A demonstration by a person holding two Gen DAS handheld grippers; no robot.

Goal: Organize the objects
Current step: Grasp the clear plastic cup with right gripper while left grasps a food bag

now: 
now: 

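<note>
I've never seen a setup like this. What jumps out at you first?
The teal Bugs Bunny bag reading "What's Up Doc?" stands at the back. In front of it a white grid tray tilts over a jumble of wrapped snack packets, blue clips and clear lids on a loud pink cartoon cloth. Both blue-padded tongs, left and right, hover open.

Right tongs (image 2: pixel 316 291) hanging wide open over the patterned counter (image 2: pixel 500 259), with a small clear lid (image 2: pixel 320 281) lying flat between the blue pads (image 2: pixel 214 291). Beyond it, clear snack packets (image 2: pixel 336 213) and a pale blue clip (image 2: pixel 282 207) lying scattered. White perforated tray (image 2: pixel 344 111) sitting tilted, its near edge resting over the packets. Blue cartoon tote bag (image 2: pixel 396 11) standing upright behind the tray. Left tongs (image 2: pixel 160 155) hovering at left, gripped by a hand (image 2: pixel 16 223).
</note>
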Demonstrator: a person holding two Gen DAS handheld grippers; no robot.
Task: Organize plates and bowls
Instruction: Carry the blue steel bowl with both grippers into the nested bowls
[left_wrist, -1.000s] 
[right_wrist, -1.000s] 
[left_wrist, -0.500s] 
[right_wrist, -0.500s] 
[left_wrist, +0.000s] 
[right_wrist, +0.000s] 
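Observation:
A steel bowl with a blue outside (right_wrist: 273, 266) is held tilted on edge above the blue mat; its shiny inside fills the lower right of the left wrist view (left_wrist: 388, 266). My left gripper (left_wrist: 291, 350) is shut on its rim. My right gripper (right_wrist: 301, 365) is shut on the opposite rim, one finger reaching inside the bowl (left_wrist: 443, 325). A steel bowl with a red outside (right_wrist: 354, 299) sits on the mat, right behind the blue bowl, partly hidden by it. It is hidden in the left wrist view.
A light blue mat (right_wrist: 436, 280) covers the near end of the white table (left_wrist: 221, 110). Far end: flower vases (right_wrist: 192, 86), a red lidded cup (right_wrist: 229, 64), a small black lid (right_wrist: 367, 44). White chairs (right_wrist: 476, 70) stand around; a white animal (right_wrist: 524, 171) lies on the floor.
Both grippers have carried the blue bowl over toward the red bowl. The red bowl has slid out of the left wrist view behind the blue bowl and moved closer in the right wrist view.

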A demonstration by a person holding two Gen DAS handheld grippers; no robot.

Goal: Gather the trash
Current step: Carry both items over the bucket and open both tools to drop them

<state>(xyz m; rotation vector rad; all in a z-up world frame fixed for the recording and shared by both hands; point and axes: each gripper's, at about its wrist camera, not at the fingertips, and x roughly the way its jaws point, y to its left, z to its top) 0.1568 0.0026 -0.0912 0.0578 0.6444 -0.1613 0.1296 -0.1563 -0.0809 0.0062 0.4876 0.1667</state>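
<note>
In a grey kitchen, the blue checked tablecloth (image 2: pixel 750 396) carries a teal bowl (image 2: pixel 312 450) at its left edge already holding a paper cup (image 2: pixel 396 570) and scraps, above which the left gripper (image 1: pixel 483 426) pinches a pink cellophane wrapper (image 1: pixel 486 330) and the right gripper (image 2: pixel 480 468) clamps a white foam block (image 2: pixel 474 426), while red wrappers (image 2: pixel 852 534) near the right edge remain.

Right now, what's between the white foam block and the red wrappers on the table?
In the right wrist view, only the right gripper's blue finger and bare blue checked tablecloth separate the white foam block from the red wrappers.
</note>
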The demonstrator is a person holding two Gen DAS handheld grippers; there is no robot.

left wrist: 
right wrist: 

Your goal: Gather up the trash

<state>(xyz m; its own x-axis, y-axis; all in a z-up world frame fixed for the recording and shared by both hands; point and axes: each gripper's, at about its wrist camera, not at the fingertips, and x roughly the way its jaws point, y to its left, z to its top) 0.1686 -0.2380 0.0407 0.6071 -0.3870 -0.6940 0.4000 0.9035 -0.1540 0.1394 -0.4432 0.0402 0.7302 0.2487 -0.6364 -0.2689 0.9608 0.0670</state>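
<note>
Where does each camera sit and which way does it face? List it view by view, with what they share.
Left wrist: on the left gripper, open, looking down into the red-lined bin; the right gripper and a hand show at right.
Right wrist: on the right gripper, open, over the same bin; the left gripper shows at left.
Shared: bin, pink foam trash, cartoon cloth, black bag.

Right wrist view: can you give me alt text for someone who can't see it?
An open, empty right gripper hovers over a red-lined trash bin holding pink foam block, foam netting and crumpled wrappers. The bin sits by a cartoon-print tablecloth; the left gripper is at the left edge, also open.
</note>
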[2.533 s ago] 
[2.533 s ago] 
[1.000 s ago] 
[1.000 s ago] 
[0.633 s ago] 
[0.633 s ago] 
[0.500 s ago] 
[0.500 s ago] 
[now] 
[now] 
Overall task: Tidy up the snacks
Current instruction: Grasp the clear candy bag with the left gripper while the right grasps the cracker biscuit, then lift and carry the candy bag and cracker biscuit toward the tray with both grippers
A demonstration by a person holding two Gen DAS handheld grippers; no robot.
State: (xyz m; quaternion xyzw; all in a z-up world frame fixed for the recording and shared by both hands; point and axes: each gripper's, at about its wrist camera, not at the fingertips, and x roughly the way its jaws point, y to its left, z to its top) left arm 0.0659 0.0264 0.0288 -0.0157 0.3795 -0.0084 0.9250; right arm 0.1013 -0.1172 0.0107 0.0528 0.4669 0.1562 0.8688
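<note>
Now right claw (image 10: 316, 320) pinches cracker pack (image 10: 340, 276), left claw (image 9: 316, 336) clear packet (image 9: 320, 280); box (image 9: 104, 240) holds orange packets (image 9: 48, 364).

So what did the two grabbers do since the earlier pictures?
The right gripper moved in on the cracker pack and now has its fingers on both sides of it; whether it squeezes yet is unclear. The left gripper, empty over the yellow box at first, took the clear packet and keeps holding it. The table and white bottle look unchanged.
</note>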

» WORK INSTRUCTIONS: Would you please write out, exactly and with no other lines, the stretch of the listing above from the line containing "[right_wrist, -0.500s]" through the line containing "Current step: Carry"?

» EXPECTED ANSWER:
[right_wrist, -0.500s] 
[left_wrist, +0.000s] 
[right_wrist, +0.000s] 
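Observation:
A steel bowl with a blue outside (right_wrist: 273, 266) is held tilted on edge above the blue mat; its shiny inside fills the lower right of the left wrist view (left_wrist: 388, 266). My left gripper (left_wrist: 291, 350) is shut on its rim. My right gripper (right_wrist: 301, 365) is shut on the opposite rim, one finger reaching inside the bowl (left_wrist: 443, 325). A steel bowl with a red outside (right_wrist: 354, 299) sits on the mat, right behind the blue bowl, partly hidden by it. It is hidden in the left wrist view.
A light blue mat (right_wrist: 436, 280) covers the near end of the white table (left_wrist: 221, 110). Far end: flower vases (right_wrist: 192, 86), a red lidded cup (right_wrist: 229, 64), a small black lid (right_wrist: 367, 44). White chairs (right_wrist: 476, 70) stand around; a white animal (right_wrist: 524, 171) lies on the floor.
Both grippers have carried the blue bowl over toward the red bowl. The red bowl has slid out of the left wrist view behind the blue bowl and moved closer in the right wrist view.
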
A demonstration by a person holding two Gen DAS handheld grippers; no robot.

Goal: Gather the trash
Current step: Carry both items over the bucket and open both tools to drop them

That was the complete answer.